Symbolic simplification differences between Sage and Maxima
I ran into some problems trying to do some symbolic manipulations in the standard sage interface versus maxima. I wan't to ask is there some way to get sage to behave the same, or do I have rely on maxima to get this substitution to work.
here my code for the sage notebook gui directly calling maxima:
x = maxima('x')
y = maxima('y:(t0*s+a0*t0)/((s^2+s*a)*(s+r1)+s0*s+s1)');
dyds0= maxima('dyds0: diff(y,s0)');
ans = maxima.ratsubst(x,y,dyds0);
the answer as expected is:
ans = -s*x/(s1+s*s0+s^3+(r1+a)*s^2+a*r1*s)
Here is the sage code from the sage notebook not calling maxima directly:
s,r1,s1,s0,t0,a,a0,y,deds0,x = var('s,r1,s1,s0,t0,a,a0,y,deds0,x')
y = (t0*s+a0*t0)/((s^2+s*a)*(s+r1)+s0*s+s1); y
d = (t0*s+a0*t0)
dyds0 = diff(y,s0);
ans = dyds0.substitute(y == x);
ans1 = dyds0.substitute(d == x);
trying to substitute in x for the expression y in the result doesn't work as the result is:
ans = (-(a0*t0 + s*t0)*s/((a*s + s^2)*(r1 + s) + s*s0 + s1)^2
However I try to substitute x for only the numerator in the y expressions (d), it works and the correct result is:
ans1 = -s*x/((a*s + s^2)*(r1 + s) + s*s0 + s1)^2)
as another example:
This works as expected
Q,q,w,e = var('Q,q,w,e')
Q = q/(q+w)
Q.substitute(1/(q+w)==e)
But this doesn't
Q,q,w,e = var('Q,q,w,e')
Q = q/(q+w)^2
Q.substitute(1/(q+w)==e)
again maxima has no problem doing the substitution using ratsubst
Maybe we need a wrapper for ratsubst? I'm not as familiar with that one. You may want to use "wildcards" for this in Sage proper.
in the last example I posted.
How would you use "wildcards" to get this to work?
In principle: see http://stackoverflow.com/questions/15...
w0 = SR.wild(0) Q.subs({(1/(q+w))*w0:e*w0})

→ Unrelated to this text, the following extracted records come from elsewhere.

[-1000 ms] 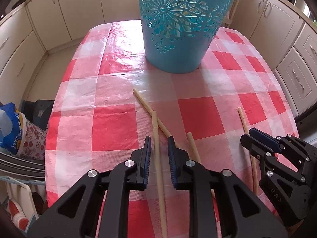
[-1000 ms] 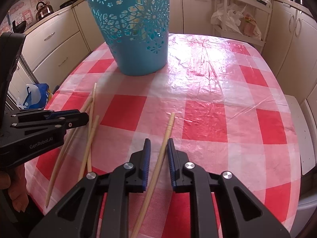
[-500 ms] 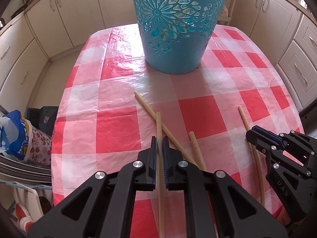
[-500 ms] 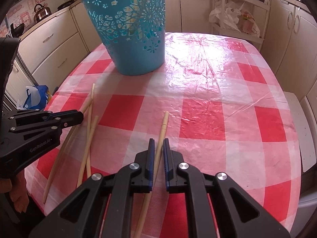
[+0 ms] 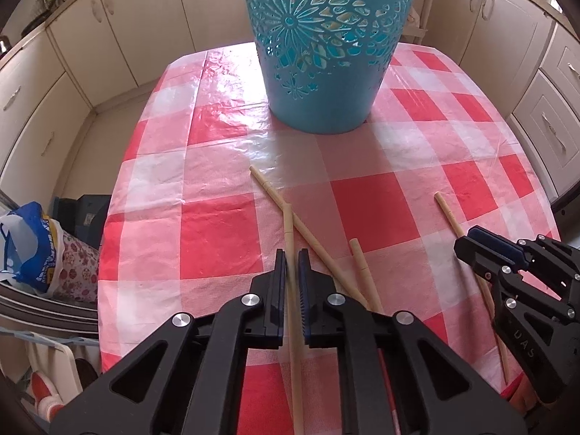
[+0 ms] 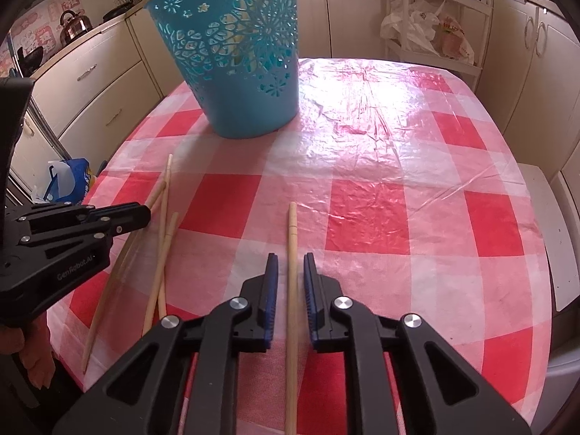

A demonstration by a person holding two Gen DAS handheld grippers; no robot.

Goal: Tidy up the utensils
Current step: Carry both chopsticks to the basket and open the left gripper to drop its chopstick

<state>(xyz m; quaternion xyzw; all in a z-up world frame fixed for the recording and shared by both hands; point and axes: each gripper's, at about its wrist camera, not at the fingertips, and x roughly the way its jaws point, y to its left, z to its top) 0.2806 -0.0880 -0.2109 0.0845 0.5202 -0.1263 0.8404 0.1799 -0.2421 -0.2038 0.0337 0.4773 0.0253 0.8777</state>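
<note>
On the checked surface (image 6: 380,166), before the blue basket (image 6: 235,72), the left claw (image 5: 292,264) is clamped on one chopstick (image 5: 290,239), while the right claw (image 6: 290,272) has just been opening around another chopstick (image 6: 291,239), apparently not touching it, with two more lying between

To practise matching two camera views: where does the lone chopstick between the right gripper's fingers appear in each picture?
Left wrist view: the lone chopstick lies at far right, running under the right gripper.
Right wrist view: lone chopstick at bottom centre, between that gripper's parted pads.
Shared landmark: the blue basket on the table's far side.
</note>
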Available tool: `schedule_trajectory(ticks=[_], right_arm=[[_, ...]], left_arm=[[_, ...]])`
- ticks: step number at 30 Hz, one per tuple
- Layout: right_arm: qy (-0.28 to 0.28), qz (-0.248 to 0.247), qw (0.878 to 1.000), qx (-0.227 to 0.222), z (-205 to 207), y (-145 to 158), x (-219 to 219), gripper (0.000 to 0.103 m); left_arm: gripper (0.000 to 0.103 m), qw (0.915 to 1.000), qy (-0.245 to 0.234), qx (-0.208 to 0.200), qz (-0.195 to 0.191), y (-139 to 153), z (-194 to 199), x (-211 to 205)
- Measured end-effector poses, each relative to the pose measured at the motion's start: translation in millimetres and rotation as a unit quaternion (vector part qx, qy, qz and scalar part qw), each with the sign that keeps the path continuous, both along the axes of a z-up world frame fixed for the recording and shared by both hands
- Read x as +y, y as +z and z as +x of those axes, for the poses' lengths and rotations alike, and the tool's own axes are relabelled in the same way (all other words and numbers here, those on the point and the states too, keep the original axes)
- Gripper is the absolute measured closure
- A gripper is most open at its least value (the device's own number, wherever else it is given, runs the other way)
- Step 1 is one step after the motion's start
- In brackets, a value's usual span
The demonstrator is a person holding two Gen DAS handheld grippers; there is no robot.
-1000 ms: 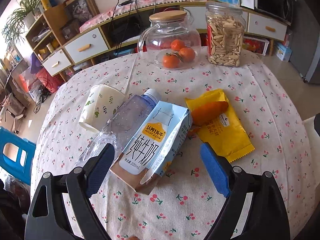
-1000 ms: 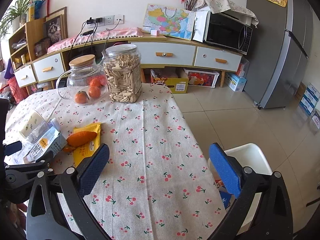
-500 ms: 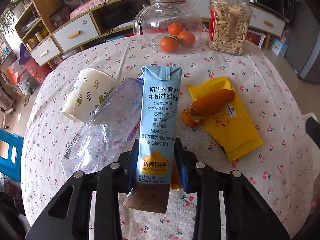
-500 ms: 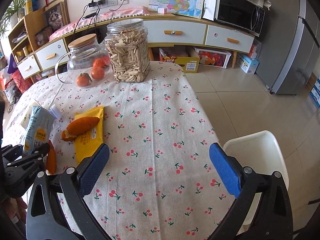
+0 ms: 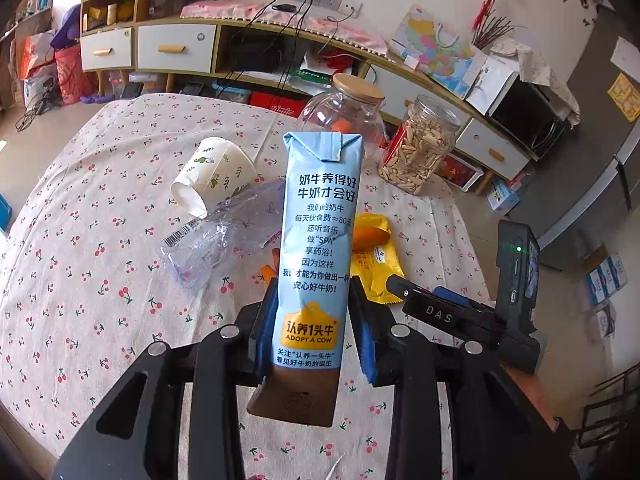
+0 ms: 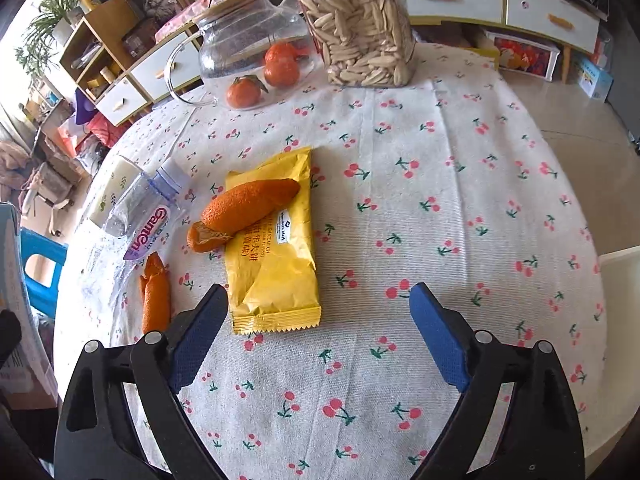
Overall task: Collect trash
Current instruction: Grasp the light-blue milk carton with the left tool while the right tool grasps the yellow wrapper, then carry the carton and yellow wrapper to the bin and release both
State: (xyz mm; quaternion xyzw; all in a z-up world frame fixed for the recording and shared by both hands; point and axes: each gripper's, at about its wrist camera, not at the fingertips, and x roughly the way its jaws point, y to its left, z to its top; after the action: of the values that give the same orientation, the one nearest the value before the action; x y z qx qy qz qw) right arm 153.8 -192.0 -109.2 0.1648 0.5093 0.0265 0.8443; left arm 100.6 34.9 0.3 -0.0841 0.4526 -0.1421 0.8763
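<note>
My left gripper (image 5: 314,344) is shut on a light blue milk carton (image 5: 320,240) and holds it upright above the table. Behind it lie a crushed clear plastic bottle (image 5: 224,236), a tipped paper cup (image 5: 212,176) and a yellow wrapper (image 5: 374,264). My right gripper (image 6: 316,332) is open and empty, low over the cloth just in front of the yellow wrapper (image 6: 272,248). Orange peel pieces (image 6: 248,204) lie on and left of the wrapper, with the bottle (image 6: 144,216) further left. The carton's edge shows in the right wrist view (image 6: 16,280) at far left.
A glass jug with oranges (image 6: 248,52) and a jar of seeds (image 6: 360,28) stand at the table's far edge. The cherry-print tablecloth (image 6: 440,200) covers the round table. A white bin rim (image 6: 620,264) shows at right. Cabinets line the wall.
My left gripper closed on the milk carton, lifted it off the table and swung right. My right gripper moved forward and down toward the yellow wrapper, staying open.
</note>
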Motion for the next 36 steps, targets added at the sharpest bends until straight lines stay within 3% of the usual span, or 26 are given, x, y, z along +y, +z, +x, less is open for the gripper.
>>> schedule_trajectory(ticks=[1, 3, 5, 6, 8, 11, 22, 36], right_arm=[[-0.001, -0.004, 1.000, -0.008, 0, 0, 2, 0.018], [0.010, -0.001, 1.000, -0.021, 1, 2, 8, 0.028], [0.019, 0.000, 1.000, -0.018, 4, 1, 15, 0.052], [0.024, 0.001, 1.000, -0.016, 4, 1, 18, 0.057], [0.032, 0.011, 0.999, -0.011, 6, -1, 22, 0.090], [0.033, 0.029, 0.999, -0.026, 0, 8, 25, 0.100], [0.044, -0.005, 0.993, -0.110, -37, 66, 28, 0.102], [0.033, -0.059, 0.985, -0.160, -59, 91, 17, 0.102]], left_arm=[[0.069, 1.0000, 0.001, 0.004, 0.002, -3, 2, 0], [0.069, 0.9999, 0.001, 0.014, -0.002, -8, 3, 1], [0.069, 0.9999, 0.002, 0.016, -0.003, -10, 6, -2], [0.069, 0.9999, 0.002, 0.016, -0.002, -11, 8, -4], [0.069, 0.9999, 0.002, 0.016, 0.000, -13, 9, -7], [0.069, 0.9998, 0.005, 0.017, 0.002, -15, 8, -8], [0.069, 0.9990, 0.036, -0.025, 0.003, 0, 1, -1], [0.069, 0.9966, 0.055, -0.061, -0.006, 9, -4, -9]])
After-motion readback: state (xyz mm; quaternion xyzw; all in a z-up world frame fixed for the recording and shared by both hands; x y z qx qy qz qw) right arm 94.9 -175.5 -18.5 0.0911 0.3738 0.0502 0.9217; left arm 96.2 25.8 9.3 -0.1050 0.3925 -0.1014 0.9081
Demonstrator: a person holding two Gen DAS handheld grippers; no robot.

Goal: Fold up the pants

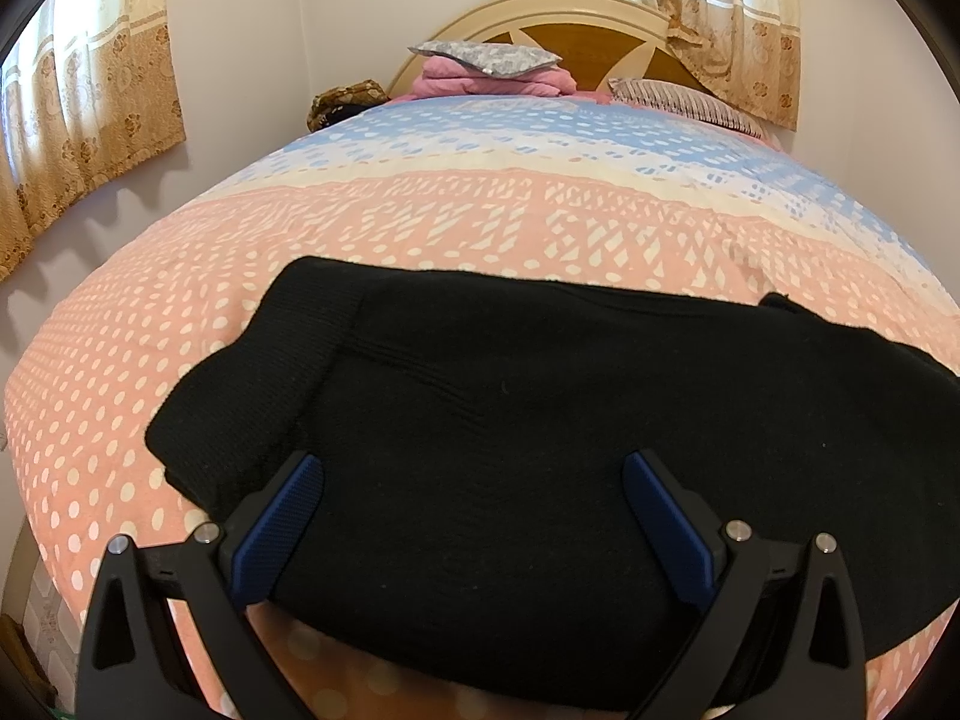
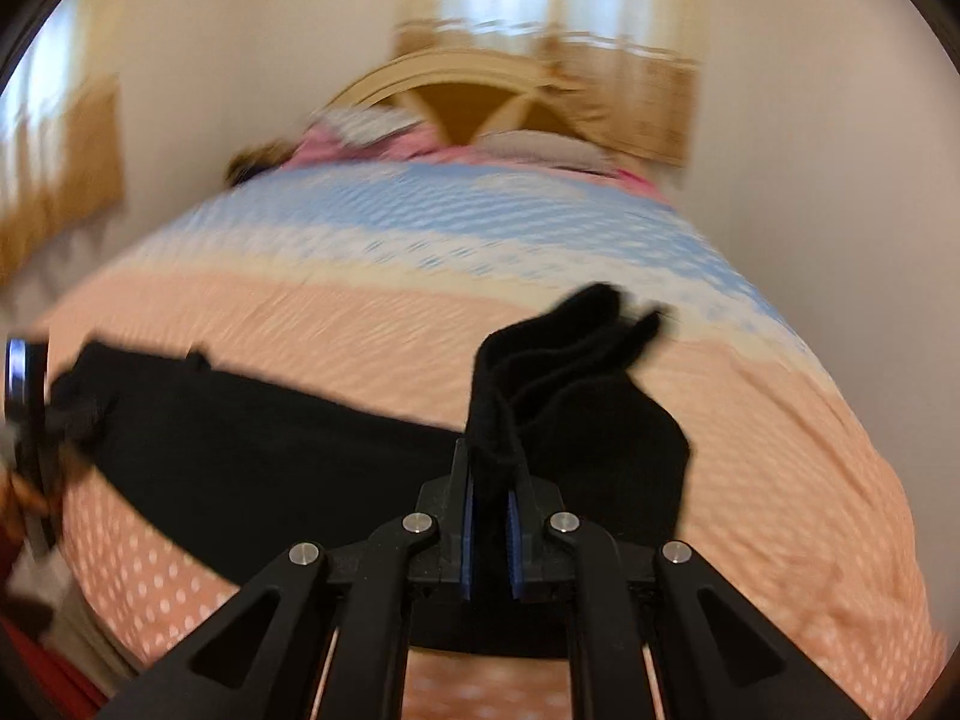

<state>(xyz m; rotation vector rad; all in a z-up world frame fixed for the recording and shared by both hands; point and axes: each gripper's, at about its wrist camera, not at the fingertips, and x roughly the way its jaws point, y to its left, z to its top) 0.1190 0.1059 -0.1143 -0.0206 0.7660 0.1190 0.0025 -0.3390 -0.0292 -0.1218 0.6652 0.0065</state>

But in this case it won't work because the expression doesn't "look" like the form there. In the expression tree the squaring is at a lower level than the division, I guess. So it's back to wondering whether Sage should wrapratsubst
.See http://trac.sagemath.org/ticket/20221
Maybe instead of just wrapping ratsubst wild cards in the substitute function need to be able to deal with division and powers? Because as you stated, in principle your should be able to do
Q.subs({(1/(q+w))*w0:e*w0})
and have it work.As an interesting example i found a way to get this example to "work"
The problem however is when you want to substitute an expression for something in the numerator AND the denominator there are still problems. For example this problem still doesn't work as expected:
I wonder is there anyway to get sage to interpret ...(more)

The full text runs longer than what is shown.